The answer is three fold:
- If we look at the above image and the data points we notice that some of the errors will be positive and some will be negative. The problem is that when we add positive and negative values, they tend to cancel each other out.
- Squaring emphasizes larger differences.
- But most importantly it’s because whenever we have a formula that we want to maximize or minimize, we can use Calculus to find that maximum or minimum. We use a process called differentiation.
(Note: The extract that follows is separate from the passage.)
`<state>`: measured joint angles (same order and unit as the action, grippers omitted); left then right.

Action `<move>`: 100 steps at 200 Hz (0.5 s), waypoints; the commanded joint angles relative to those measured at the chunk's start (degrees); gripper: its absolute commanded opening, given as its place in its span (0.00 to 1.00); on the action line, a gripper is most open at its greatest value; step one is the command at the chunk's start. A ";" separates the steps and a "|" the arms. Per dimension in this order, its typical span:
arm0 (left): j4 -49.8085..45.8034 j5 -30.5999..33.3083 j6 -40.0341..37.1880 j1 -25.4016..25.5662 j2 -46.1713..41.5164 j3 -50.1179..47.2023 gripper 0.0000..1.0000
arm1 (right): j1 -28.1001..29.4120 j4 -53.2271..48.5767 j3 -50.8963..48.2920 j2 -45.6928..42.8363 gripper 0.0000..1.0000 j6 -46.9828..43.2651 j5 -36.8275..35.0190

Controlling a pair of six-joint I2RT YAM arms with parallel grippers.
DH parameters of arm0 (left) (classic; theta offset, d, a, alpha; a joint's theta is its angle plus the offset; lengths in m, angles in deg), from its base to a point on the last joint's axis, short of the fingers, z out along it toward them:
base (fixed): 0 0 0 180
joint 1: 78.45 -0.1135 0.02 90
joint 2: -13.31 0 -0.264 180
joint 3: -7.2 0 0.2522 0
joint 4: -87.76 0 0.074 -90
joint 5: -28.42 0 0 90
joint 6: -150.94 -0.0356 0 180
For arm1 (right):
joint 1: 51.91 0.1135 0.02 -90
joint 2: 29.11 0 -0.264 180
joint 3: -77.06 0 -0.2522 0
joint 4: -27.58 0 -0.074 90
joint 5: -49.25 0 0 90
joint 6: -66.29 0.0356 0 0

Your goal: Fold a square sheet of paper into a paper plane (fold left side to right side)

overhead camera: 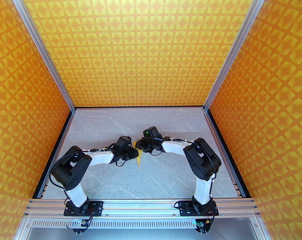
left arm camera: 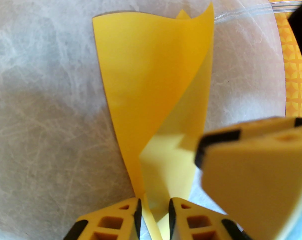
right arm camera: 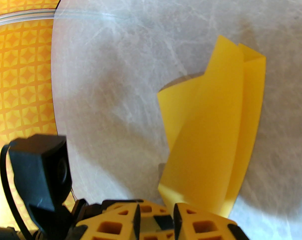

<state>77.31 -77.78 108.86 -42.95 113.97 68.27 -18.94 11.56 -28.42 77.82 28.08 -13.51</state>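
My left gripper [left arm camera: 154, 205] stands narrowly parted, with the pointed end of the paper plane [left arm camera: 146, 79] between its pads; I cannot tell if it pinches. My right gripper [right arm camera: 156, 209], slightly apart, meets the paper's edge, grip unclear. Beyond lies the marbled table [left arm camera: 41, 84].

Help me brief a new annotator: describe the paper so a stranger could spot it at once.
On the grey marble table, find where the left gripper and right gripper nearly meet. Between them stands the folded paper: a bright-yellow sliver tapering toward the near edge, unpatterned unlike the orange star-print walls.
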 commanded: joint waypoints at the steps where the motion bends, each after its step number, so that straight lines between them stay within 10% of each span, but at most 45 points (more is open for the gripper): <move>1: 0.55 0.65 -0.46 -0.35 1.60 0.07 0.27 | -0.41 1.69 -2.87 -4.13 0.29 -1.24 0.12; 100: 0.71 -0.14 -0.55 -0.35 2.24 0.84 0.26 | -0.39 11.08 -15.82 -10.69 0.20 2.53 1.95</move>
<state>77.68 -77.83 108.86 -42.95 114.78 68.27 -19.07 16.22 -41.23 69.45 28.38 -13.40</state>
Ask any Calculus professor (or student who has taken Calculus) how they minimize a formula using Calculus. They should quickly be able to tell you something along the lines of, “Oh, you just take the first derivative and set it equal to zero.” Now show them the formula we want to minimize. In fact, point out the absolute value bars on the formula and watch as the look of fear or dread overcomes them. That’s because absolute values are difficult to work with in mathematics (especially Calculus). In fact, for what we want to do, we cannot use our formula with absolute values. In mathematical terms, we would say this is because the use of absolute values results in discontinuous derivatives that cannot be treated analytically.
We simply choose not to use absolute values because of the difficulties we have in working with them mathematically.
The criterion of making the magnitudes (absolute values) minimum is awkward because the absolute value function has no derivative at the origin, and it is also felt to give undue importance to large errors.
Also, assume that two of the points are at the same x-value (which is not an abnormal situation, as frequently experiments are duplicated). The best line will obviously pass through the average of the duplicated tests. However, any line that falls between the red lines shown will have the same sum of the magnitude of the vertical distances. We wish an unambiguous result so we cannot use this as the basis for our work.